The heavy corrosion on the torpedo part, if the JIG report is correct, would be due to the heat of the explosion burning off the paint. The ink marking which the JIG report has used to link the torpedo to the DPRK remained however. According to Suh and Lee, "
ink has a lower boiling point, typically around 150 degrees in Celsius, than paint does – typically 350 degrees Celsius – and thus the ink marking should have burnt away just like the outer paint" [
5]. Song Tae-ho, from the Korean Advanced Institute of Science and Technology, responded to this criticism, using the equation PVγ=C to demonstrate that the bubble could have cooled quickly enough for the ink to not melt. Lee addresses this argument by first pointing out that this disputes the JIG's claims that
"the 'adsorbed materials' are aluminum oxide stuck to the propeller as a result of the explosion... [and] that the paint on the exterior of the torpedo burned" [8]. With Song's method, the bubble would have been below freezing when it reached the propeller, making it impossible for the aluminum oxide to still be melted or able to adhere. Song's methodology is also simply wrong, as PVγ=C should be used for reversible processes where the pressure inside and outside the bubble remain the same, whereas in reality the "
pressure inside the bubble created by an explosion of a 250kg explosive is well over 100 thousand times greater than the pressure outside" [
8]. While an exact estimation is impossible, temperature would have been around 1000 degrees when it reached the propeller in reality [
8]. While an explosion could have caused the sinking, the JIG report failed to prove that was even possible, much less definitive, and leveling accusations against the DPRK without adequate science was irresponsible and malicious.
Evidence of Mines
The JIG report in August dismissed the possibility of a mine, claiming it was "
impossible" due to the environmental conditions of the area and the fact that no other mines were found by later sweeps [
2]. They admitted that "
a non-contact torpedo detonation causes identical damage as a non-contact mine detonation" and thus the damage profile didn't rule out a mine explosion based on the JIG report [
2]. The impossibility of mines in the area is contradicted by locals- a "
Baengnyeong Island resident, who has been diving for seafood for more than 20 years, said a number of the other divers there reported seeing mines", and he himself had seen scarring on rocks which "
wasn't natural" [
9]. An electric engineering specialist who was involved in placement of mines in the area in 1970, speaking anonymously out of fear for retribution from the ROK government, stated that the "
land control mines were designed with waterproof casings and fiber-reinforcement polymers to resist corrosion by seawater, and in the testing prior to the fitting of the electrical detonator (a USFK Mark 6), they were sensitive enough to be triggered when the gauge was used to measure their current" [
9]. The JIG report claims the mines were planted too long ago, but the waterproofing should have been sufficient, as they were designed to last under ocean water.
The Russian investigative team claimed the netting on the Cheonan shows the ship could have drug a mine from the bottom, leading to the explosion.

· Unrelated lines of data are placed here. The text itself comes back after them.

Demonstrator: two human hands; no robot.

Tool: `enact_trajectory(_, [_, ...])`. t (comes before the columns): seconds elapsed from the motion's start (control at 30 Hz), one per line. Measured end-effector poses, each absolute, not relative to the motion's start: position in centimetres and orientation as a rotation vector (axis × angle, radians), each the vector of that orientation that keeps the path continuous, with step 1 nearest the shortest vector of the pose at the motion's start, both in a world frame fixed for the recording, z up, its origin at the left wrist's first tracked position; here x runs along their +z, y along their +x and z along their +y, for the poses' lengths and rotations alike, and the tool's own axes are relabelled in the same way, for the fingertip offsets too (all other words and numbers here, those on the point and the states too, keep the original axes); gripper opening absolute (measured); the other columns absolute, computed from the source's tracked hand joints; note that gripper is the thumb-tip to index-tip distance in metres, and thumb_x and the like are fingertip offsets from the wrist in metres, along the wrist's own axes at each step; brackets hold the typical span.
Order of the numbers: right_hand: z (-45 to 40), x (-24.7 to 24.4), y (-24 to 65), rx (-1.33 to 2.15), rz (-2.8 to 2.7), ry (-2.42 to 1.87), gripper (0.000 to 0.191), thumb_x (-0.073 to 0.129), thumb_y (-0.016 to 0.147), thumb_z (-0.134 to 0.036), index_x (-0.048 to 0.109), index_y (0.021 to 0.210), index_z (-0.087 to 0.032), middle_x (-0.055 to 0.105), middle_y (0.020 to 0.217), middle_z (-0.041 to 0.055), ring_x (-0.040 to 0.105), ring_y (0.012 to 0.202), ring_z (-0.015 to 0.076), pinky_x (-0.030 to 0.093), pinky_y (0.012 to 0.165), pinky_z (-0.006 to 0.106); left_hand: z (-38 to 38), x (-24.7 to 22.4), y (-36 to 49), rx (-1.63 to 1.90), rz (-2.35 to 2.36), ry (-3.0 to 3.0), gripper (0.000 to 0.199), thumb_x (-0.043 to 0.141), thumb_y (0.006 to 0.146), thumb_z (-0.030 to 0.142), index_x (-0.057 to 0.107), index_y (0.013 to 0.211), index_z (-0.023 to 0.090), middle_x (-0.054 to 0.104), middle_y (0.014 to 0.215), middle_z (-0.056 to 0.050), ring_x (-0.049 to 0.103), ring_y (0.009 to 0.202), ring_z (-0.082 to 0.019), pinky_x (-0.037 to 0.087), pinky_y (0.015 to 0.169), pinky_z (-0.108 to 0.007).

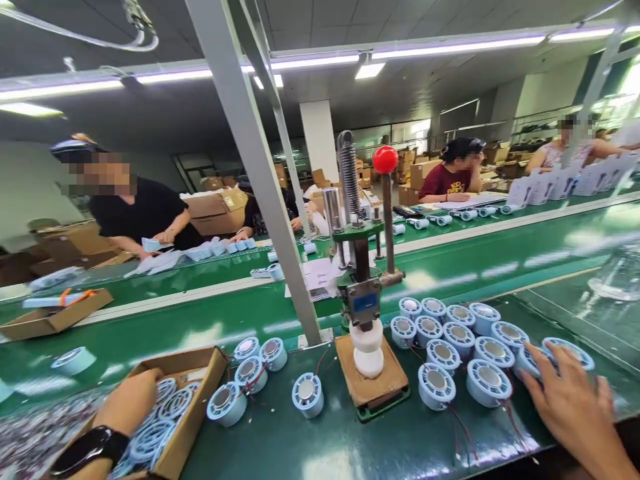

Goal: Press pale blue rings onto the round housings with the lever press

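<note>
Left hand [131, 403], black watch on the wrist, is sunk fingers-first into the open brown cardboard box [210, 373] at the bench's near left edge; fingertips hidden among the pale blue plastic rings [157, 433], so can't tell whether that grip is closed on one or just resting. Right hand [575, 407] lies flat w/ fingers spread over the far-right end of a cluster of round pale blue plastic housings w/ metal centres [440, 387], touching one or two, not clamped on anything.

Rings look thin, light and a bit flexible, probably tangle-prone in the pile; best pinched by the rim. Housings look rigid, light-to-moderate weight given the metal core, smooth sided; thin red and black wires [457, 427] trail off them and look fragile, so take hold around the outer wall, not the leads.

Between the hands: small hand press w/ red ball lever [385, 160] on a brown base plate, white cylinder under the ram. More housings sit loose just right of the box. All on green bench [300, 447]. Other workers sit across the conveyor, well apart.
</note>
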State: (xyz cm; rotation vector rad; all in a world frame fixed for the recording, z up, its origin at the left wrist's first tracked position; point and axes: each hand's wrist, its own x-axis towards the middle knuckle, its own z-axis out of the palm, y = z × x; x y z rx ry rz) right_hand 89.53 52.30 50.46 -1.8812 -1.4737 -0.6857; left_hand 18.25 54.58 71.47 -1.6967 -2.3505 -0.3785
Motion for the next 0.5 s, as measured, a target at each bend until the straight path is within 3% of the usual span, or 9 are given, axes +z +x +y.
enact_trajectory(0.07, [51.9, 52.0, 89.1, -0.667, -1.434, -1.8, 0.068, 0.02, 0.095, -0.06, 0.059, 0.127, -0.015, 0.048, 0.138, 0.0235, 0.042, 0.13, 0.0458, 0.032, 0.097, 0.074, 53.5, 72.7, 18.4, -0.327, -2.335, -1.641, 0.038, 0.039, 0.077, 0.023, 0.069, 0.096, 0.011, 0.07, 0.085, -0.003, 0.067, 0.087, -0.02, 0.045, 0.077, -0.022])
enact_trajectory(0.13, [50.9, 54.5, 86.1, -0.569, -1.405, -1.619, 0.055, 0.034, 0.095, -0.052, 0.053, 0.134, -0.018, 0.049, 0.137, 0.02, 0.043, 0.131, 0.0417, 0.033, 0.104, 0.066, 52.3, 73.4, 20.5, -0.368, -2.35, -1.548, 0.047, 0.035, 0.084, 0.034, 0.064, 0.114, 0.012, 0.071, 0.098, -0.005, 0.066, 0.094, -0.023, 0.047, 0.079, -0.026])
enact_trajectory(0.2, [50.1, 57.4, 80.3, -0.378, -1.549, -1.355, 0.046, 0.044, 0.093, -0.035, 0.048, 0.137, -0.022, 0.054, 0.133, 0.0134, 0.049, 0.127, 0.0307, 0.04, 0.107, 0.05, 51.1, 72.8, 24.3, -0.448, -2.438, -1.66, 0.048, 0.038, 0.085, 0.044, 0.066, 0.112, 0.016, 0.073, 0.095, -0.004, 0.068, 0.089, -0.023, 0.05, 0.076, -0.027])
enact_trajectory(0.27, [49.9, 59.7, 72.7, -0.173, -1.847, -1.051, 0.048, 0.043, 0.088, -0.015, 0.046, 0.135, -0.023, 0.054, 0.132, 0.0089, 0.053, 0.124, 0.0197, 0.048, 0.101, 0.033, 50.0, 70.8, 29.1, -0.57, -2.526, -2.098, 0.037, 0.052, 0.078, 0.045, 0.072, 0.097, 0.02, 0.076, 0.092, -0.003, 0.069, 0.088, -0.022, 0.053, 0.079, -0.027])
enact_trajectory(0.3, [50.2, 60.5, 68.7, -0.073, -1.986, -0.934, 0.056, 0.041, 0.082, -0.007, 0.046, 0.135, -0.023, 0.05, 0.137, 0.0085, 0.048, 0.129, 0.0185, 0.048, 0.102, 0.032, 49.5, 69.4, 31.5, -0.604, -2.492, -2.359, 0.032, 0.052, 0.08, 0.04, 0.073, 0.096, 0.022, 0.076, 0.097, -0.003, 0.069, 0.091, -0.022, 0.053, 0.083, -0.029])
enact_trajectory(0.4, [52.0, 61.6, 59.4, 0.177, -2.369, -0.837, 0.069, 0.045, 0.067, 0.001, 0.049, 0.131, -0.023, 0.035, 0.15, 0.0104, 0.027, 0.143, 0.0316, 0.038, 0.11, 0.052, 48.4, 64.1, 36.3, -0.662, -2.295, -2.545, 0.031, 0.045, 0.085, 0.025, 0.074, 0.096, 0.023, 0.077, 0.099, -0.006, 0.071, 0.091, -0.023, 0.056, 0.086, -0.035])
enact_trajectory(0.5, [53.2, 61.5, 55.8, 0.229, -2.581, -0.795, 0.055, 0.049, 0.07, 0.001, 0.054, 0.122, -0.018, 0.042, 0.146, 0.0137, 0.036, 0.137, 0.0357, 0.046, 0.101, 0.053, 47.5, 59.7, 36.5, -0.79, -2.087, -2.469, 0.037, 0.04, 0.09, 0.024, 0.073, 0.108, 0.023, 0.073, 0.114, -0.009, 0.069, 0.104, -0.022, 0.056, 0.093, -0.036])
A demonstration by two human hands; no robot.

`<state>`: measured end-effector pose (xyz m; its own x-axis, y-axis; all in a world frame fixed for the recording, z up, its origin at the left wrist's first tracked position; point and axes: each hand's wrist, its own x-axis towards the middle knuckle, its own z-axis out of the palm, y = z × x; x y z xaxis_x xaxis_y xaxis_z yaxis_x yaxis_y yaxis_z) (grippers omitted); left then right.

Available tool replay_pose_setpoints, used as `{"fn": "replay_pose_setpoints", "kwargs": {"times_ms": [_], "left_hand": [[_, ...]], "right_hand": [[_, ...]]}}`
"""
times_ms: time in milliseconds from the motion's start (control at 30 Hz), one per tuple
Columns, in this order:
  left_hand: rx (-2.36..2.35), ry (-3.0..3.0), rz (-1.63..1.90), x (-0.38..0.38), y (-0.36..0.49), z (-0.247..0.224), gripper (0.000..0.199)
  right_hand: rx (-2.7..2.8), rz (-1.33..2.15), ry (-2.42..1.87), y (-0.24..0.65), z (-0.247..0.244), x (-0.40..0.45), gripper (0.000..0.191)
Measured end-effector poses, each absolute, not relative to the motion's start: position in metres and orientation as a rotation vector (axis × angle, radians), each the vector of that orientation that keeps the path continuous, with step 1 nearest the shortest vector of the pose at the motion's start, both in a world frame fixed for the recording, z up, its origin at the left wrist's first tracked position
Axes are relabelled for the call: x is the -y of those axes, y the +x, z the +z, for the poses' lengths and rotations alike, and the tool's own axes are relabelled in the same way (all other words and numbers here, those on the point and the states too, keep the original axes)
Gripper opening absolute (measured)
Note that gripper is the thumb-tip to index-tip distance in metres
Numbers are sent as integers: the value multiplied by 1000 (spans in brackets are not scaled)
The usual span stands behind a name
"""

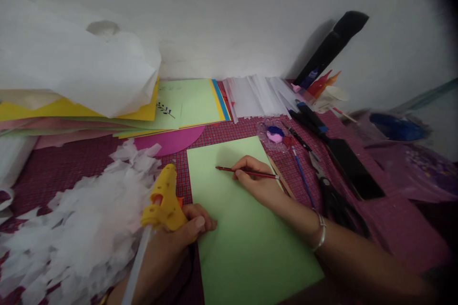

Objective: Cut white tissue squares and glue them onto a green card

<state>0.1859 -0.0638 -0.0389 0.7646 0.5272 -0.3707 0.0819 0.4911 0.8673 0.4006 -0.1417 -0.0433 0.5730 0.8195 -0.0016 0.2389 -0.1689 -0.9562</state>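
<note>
My right hand (255, 183) rests on a light green sheet of paper (246, 243), its fingers closed around a dark red pencil (250, 171) with a pale end. The pencil lies low and slanted, its tip pointing left over the sheet; contact with the paper is not clear. At the sheet's left edge, my left hand (189, 231) is wrapped around the handle of a yellow hot glue gun (166, 200). Its nozzle points up and away, and a glue stick (138, 264) sticks out of the back. No drawn mark is plain on the sheet.
A heap of white paper scraps (89, 228) spreads at left. Behind lie stacked coloured sheets (193, 102) and clear plastic strips (255, 95). To the right are a paint palette (275, 136), a paintbrush (302, 171), scissors (332, 195), a dark phone (354, 169) and plastic bags (411, 167).
</note>
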Motion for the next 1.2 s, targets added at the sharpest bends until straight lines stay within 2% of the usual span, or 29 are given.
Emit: {"fn": "replay_pose_setpoints", "kwargs": {"times_ms": [367,600,733,800,1067,1200], "left_hand": [[-651,1043,297,65,186,-39,24],[-651,1032,283,64,187,-39,24],[-640,1004,298,64,186,-40,25],[-638,1008,283,63,185,-41,24],[-634,981,268,61,184,-43,20],[-655,991,292,63,185,-42,22]], "right_hand": [[891,680,-1681,402,-38,141,10],[628,769,-1371,418,-40,146,20],[562,734,-1352,423,-41,145,9],[540,683,-1367,424,-35,144,4],[490,592,-1163,437,27,179,9],[550,453,-1353,438,19,198,14]]}}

The JIG report maintains that the ship sunk at a depth of 47 meters, making a mine on the ocean bottom not strong enough to split the ship in half. However, on July 9 "
Captain Park Yeon-soo, operation officer on duty the day of the incident, testified that at the time of the explosion, the ship’s equipment showed they were 20m deep" [
9]. The JIG investigators have refused to release the ship's route to the public, but still maintain the 47 meter depth. They also claimed the weight of the mine made movement impossible, but "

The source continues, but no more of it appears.